▶ [Exercise aim]
The expected output is a copy of every line in the records with the string "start".

(Items from a data source)
* * * * * * *
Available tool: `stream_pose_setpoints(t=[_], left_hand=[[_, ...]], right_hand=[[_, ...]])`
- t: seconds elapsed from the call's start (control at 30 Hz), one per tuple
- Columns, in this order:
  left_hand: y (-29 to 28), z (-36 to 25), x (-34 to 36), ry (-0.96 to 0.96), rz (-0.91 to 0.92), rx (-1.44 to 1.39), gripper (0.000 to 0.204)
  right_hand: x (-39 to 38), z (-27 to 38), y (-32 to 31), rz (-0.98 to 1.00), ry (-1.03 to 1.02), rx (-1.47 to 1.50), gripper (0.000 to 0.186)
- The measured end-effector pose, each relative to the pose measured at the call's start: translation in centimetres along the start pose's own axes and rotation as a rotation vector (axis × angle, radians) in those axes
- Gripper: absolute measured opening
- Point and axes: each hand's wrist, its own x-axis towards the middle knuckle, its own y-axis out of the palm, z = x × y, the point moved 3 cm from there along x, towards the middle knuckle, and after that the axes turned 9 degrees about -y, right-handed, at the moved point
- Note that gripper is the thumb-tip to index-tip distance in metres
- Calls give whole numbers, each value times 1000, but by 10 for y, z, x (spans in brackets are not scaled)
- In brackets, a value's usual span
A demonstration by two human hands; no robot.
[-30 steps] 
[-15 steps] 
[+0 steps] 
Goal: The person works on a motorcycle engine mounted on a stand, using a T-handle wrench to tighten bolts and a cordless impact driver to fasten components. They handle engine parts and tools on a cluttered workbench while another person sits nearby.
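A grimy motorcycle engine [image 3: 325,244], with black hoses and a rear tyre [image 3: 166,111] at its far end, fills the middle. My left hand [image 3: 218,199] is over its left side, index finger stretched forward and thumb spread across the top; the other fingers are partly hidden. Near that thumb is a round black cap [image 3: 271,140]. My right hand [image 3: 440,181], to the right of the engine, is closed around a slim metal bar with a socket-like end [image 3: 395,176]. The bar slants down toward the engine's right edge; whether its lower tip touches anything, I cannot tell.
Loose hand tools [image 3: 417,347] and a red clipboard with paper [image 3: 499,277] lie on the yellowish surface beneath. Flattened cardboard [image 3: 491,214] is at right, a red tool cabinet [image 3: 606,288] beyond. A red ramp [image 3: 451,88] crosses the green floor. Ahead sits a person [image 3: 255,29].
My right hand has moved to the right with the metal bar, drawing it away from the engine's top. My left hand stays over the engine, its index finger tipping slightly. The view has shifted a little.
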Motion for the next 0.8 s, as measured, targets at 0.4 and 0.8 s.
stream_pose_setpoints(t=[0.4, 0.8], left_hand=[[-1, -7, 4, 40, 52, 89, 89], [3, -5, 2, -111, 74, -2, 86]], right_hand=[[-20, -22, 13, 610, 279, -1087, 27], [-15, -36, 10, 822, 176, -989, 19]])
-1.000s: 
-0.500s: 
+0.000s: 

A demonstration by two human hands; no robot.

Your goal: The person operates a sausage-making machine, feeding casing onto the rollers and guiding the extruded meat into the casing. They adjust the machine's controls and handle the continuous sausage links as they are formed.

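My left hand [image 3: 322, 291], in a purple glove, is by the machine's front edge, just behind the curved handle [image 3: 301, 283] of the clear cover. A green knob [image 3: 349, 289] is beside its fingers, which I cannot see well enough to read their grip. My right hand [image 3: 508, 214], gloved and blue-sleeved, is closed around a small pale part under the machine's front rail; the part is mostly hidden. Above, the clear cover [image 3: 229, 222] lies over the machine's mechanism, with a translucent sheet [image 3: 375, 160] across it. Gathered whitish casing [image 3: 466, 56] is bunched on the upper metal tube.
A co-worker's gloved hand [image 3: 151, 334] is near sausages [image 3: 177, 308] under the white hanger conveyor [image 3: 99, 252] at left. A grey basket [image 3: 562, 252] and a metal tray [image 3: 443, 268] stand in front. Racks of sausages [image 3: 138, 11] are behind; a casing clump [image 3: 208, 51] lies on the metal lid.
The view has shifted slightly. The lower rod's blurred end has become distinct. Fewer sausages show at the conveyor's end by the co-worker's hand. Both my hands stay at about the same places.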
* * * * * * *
▶ [Response below]
- t: seconds elapsed from the call's start (control at 30 Hz), one per tuple
- The measured end-effector pose, each relative to the pose measured at the call's start: translation in centimetres along the start pose's own axes and rotation as a rotation vector (axis × angle, radians) in those axes

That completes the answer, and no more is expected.